Did Microsoft meet their design goals?

  • Wanted 10x performance
    • No, at best 4x for data insertions
    • Yes, for deletes
    • Yes, for data updates (no columnstore)
    • Yes, for in-memory sprocs
    • ColumnStore indexes may help, but need analyses where and when needed; does take extra RAM
    • User interface nearly the same
    • Concurrency goal pretty much there; hard to test for, but design seems to be appropriate
      • In conversations with Bob Ward, “Memory optimized table access truly shines with concurrent workloads

Okay, now what can I do with in-memory tables?

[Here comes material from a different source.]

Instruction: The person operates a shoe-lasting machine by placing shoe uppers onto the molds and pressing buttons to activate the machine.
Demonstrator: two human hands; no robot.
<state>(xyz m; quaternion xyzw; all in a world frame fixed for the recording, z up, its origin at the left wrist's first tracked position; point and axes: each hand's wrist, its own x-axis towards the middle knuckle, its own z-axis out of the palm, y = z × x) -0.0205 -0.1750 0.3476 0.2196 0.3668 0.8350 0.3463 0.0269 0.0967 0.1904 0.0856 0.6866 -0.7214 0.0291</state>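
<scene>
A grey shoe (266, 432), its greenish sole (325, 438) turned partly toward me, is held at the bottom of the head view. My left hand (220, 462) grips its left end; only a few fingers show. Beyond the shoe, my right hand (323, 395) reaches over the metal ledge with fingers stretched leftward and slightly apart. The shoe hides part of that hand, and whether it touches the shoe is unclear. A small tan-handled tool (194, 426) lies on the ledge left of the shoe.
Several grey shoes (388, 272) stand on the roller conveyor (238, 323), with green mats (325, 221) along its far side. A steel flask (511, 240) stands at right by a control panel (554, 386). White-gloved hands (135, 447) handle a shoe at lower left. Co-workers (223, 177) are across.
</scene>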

  • High throughput and low latency transaction processing
    • Large volumes of transactions, with consistent low latency for individual transactions (trading of financial instruments, sports betting, mobile gaming, and ad delivery)
  • Data ingestion, including Internet of Things (IoT)
    • Use memory-optimized tables for data ingestion
  • Caching and session state
    • NET session state is a very successful case for in-memory OLTP
  • Tempdb object replacement
    • Memory-optimized table variables and non-durable tables typically reduce CPU and completely remove log IO when compared with traditional table variables and #temp tables
  • Extract Transform Load (ELT)
    • Use non-durable memory-optimized tables for data staging. They completely remove all IO, and make data access more efficient

Cons for in-memory tables/procedures:

  • Need RAM (lots of it)
    • May cause some snapshot, mirroring, backup/restore issues on other DB servers
  • Enterprise Edition
    • Darn, all the good stuff is in Enterprise Edition
    • Can use in SS2016 Standard Edition, SP1 and SS2017 Standard Edition, but really do need to closely monitor RAM utilization
  • Current limitations
  • Need to plan well for max allowable RAM for in-memory tables
  • Need to monitor in-memory table growth
  • In-memory tables not optimized for table scans
    • As confirmed by the benchmark tests and also confirmed by Bob Ward

So, do the pros outweigh the cons? I think so, and I’m just itching to find a customer that will allow me to implement them.